Work required: If a line in the entries contains the string "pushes", include that line in your answer.

Dataset items:

____________________

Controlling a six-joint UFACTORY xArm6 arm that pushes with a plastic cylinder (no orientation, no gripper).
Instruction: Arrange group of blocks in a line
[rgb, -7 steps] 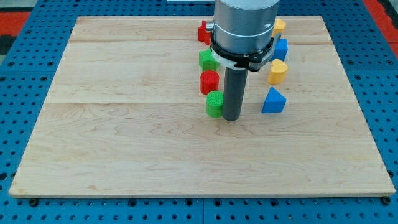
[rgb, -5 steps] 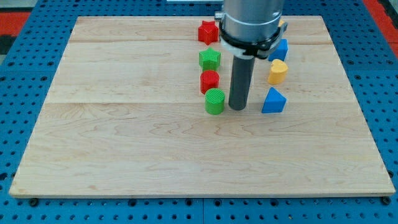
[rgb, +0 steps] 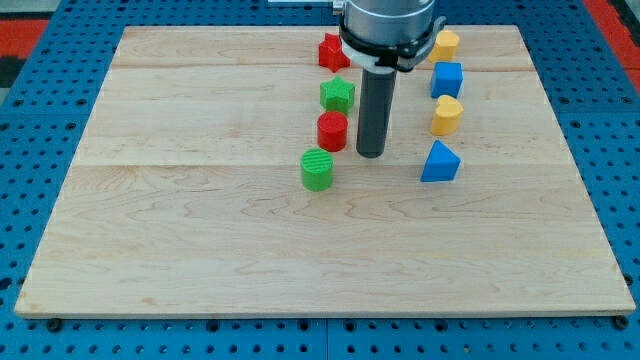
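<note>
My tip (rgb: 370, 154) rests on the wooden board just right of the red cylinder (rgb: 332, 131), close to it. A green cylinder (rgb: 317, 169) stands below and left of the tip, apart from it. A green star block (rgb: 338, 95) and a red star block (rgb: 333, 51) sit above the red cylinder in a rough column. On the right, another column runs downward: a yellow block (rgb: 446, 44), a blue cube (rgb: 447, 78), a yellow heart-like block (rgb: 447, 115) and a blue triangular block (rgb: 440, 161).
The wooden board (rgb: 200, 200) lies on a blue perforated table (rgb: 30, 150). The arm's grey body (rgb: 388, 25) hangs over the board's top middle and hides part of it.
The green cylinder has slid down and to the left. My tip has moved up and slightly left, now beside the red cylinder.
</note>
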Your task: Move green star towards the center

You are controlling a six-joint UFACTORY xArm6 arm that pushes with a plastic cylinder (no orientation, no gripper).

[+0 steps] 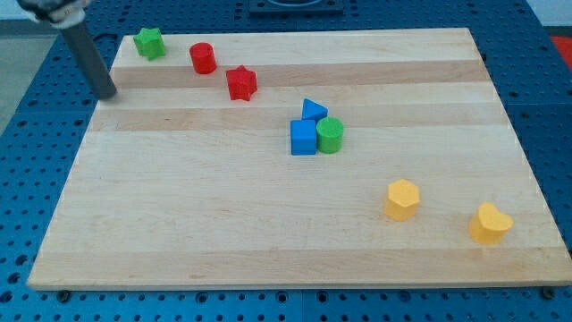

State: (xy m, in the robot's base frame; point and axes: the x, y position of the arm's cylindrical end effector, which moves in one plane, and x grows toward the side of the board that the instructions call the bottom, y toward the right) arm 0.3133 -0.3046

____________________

Solution for this task:
Controlling a six-joint UFACTORY xArm6 arm that pushes with a plastic cylinder (no orientation, no gripper).
You are controlling a six-joint UFACTORY xArm6 arm that pushes with a plastic cylinder (no orientation, no gripper).

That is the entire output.